> **COLLECTED DATA**
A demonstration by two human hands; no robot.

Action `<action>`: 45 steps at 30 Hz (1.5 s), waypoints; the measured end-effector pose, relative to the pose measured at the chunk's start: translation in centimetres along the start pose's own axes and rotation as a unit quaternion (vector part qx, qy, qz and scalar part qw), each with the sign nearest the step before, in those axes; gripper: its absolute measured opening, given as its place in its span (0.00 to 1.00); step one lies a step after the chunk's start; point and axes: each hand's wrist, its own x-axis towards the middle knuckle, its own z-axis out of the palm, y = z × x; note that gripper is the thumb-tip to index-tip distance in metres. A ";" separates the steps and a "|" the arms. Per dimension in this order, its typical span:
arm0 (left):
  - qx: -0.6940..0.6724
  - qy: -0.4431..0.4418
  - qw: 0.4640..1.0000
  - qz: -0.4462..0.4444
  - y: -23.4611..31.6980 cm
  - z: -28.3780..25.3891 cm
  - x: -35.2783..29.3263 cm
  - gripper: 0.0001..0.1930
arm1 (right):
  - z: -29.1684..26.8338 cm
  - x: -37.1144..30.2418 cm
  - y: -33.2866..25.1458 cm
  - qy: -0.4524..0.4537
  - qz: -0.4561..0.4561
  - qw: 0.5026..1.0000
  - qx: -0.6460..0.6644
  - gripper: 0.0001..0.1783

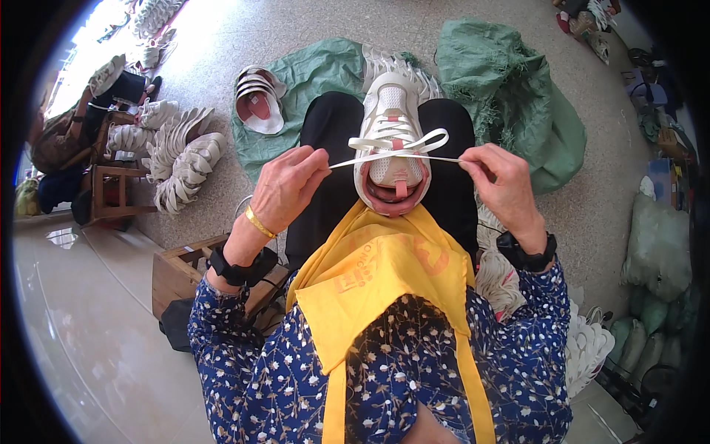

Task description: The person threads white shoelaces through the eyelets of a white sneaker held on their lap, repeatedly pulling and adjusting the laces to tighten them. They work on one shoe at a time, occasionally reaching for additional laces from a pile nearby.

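A white and beige sneaker [386,172] with a pink lining and pink heel tab rests between my knees, its toe pointing away from me. Its white shoelace [438,136] is crossed over the tongue, with a loop on each side. To the left of the shoe, my left hand [287,185] is closed, pinching one lace end. On the opposite side my right hand [504,181] pinches the other end between thumb and fingers. Both ends are stretched out sideways, nearly straight. A yellow apron [377,259] lies over my lap, its upper edge touching the shoe's heel.
Green woven sacks [518,111] lie on the floor ahead. Stacked shoe pieces [259,100] rest on the left sack. More white shoe uppers [185,159] are piled at left beside a wooden stool [118,192]. A wooden box [177,274] stands by my left forearm. Soles [588,348] lie at right.
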 end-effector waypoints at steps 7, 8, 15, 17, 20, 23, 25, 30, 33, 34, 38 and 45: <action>-0.003 0.005 0.998 -0.061 -3.2 -1.4 -3.3 0.05 | -3.3 -2.4 4.5 0.022 0.098 0.995 0.000 0.05; 0.002 0.001 0.997 -0.081 -3.5 -1.7 -3.8 0.05 | -3.5 -3.0 5.4 0.023 0.124 0.992 0.010 0.05; 0.014 -0.063 0.987 -0.149 -5.9 -4.2 -6.3 0.05 | -4.6 -5.3 7.9 0.022 0.207 0.978 0.012 0.05; 0.033 -0.067 0.986 -0.149 -5.7 -5.0 -6.3 0.05 | -4.9 -5.3 7.8 0.012 0.206 0.978 -0.014 0.05; 0.040 -0.054 0.989 -0.134 -5.1 -6.0 -5.8 0.05 | -5.2 -5.0 7.5 -0.020 0.192 0.980 -0.054 0.06; 0.042 -0.033 0.994 -0.094 -4.5 -6.5 -4.9 0.05 | -5.3 -3.7 6.8 -0.082 0.186 0.978 -0.054 0.07; 0.043 -0.039 0.995 -0.078 -3.7 -7.1 -3.5 0.06 | -5.7 -2.2 6.2 -0.148 0.168 0.973 -0.058 0.07; -0.059 -0.042 0.989 -0.132 -2.3 -9.4 2.8 0.06 | -6.6 3.7 5.0 -0.288 0.138 0.939 0.127 0.09; -0.235 0.049 0.957 -0.164 -1.5 -8.5 6.7 0.06 | -5.9 6.7 3.6 -0.166 0.163 0.907 0.352 0.09; -0.302 0.083 0.935 -0.166 -1.0 -8.2 7.5 0.06 | -5.6 7.1 3.3 -0.090 0.164 0.882 0.432 0.10; -0.274 -0.058 0.946 -0.160 -1.9 -3.4 5.6 0.08 | -2.7 5.1 2.2 -0.101 0.203 0.851 0.474 0.11; -0.438 -0.143 0.858 -0.228 0.5 1.0 2.9 0.08 | 1.9 1.7 1.5 -0.080 0.210 0.874 0.431 0.07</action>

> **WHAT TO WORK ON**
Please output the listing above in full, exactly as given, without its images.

> **FINISHED EXERCISE**
A demonstration by two human hands; no robot.

Action `<action>`: 45 steps at 30 Hz (1.5 s), waypoints; the measured end-effector pose, relative to the pose measured at the chunk's start: translation in centimetres along the start pose's own axes and rotation as a unit quaternion (vector part qx, qy, qz and scalar part qw), each with the sign nearest the step before, in those axes; gripper: its absolute measured opening, given as its place in its span (0.00 to 1.00); step one lies a step after the chunk's start; point and axes: each hand's wrist, its own x-axis towards the middle knuckle, its own z-axis out of the palm, y = z × x; note that gripper is the thumb-tip to index-tip distance in metres. A ";" separates the steps and a "|" the arms. Per dimension in this order, its typical span:
arm0 (left):
  - qx: -0.6940..0.6724
  - qy: -0.4431..0.4418
  - qw: 0.4640..1.0000
  - qz: -0.4462..0.4444
  - y: -23.4611..31.6980 cm
  - z: -28.3780..25.3891 cm
  - x: -35.2783..29.3263 cm
  - gripper: 0.0001..0.1930
arm1 (right):
  - z: -29.1684..26.8338 cm
  - x: -37.1144..30.2418 cm
  - y: -33.2866..25.1458 cm
  - qy: -0.4524..0.4537
  - qz: -0.4561..0.4561
  - qw: 0.5026..1.0000
  - qx: -0.6460..0.6644
  - gripper: 0.0001..0.1783


Task description: The person threads white shoelaces through the eyelets of a white sneaker held on their lap, repeatedly pulling and adjusting the laces to tighten them. They work on one shoe at a time, occasionally reaching for additional laces from a pile nearby.

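A white and beige sneaker [386,172] with a pink lining and pink heel tab rests between my knees, its toe pointing away from me. Its white shoelace [438,136] is crossed over the tongue, with a loop on each side. To the left of the shoe, my left hand [287,185] is closed, pinching one lace end. On the opposite side my right hand [504,181] pinches the other end between thumb and fingers. Both ends are stretched out sideways, nearly straight. A yellow apron [377,259] lies over my lap, its upper edge touching the shoe's heel.
Green woven sacks [518,111] lie on the floor ahead. Stacked shoe pieces [259,100] rest on the left sack. More white shoe uppers [185,159] are piled at left beside a wooden stool [118,192]. A wooden box [177,274] stands by my left forearm. Soles [588,348] lie at right.
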 end-effector waypoints at steps 7, 8, 15, 17, 20, 23, 25, 30, 33, 34, 38 and 45: <action>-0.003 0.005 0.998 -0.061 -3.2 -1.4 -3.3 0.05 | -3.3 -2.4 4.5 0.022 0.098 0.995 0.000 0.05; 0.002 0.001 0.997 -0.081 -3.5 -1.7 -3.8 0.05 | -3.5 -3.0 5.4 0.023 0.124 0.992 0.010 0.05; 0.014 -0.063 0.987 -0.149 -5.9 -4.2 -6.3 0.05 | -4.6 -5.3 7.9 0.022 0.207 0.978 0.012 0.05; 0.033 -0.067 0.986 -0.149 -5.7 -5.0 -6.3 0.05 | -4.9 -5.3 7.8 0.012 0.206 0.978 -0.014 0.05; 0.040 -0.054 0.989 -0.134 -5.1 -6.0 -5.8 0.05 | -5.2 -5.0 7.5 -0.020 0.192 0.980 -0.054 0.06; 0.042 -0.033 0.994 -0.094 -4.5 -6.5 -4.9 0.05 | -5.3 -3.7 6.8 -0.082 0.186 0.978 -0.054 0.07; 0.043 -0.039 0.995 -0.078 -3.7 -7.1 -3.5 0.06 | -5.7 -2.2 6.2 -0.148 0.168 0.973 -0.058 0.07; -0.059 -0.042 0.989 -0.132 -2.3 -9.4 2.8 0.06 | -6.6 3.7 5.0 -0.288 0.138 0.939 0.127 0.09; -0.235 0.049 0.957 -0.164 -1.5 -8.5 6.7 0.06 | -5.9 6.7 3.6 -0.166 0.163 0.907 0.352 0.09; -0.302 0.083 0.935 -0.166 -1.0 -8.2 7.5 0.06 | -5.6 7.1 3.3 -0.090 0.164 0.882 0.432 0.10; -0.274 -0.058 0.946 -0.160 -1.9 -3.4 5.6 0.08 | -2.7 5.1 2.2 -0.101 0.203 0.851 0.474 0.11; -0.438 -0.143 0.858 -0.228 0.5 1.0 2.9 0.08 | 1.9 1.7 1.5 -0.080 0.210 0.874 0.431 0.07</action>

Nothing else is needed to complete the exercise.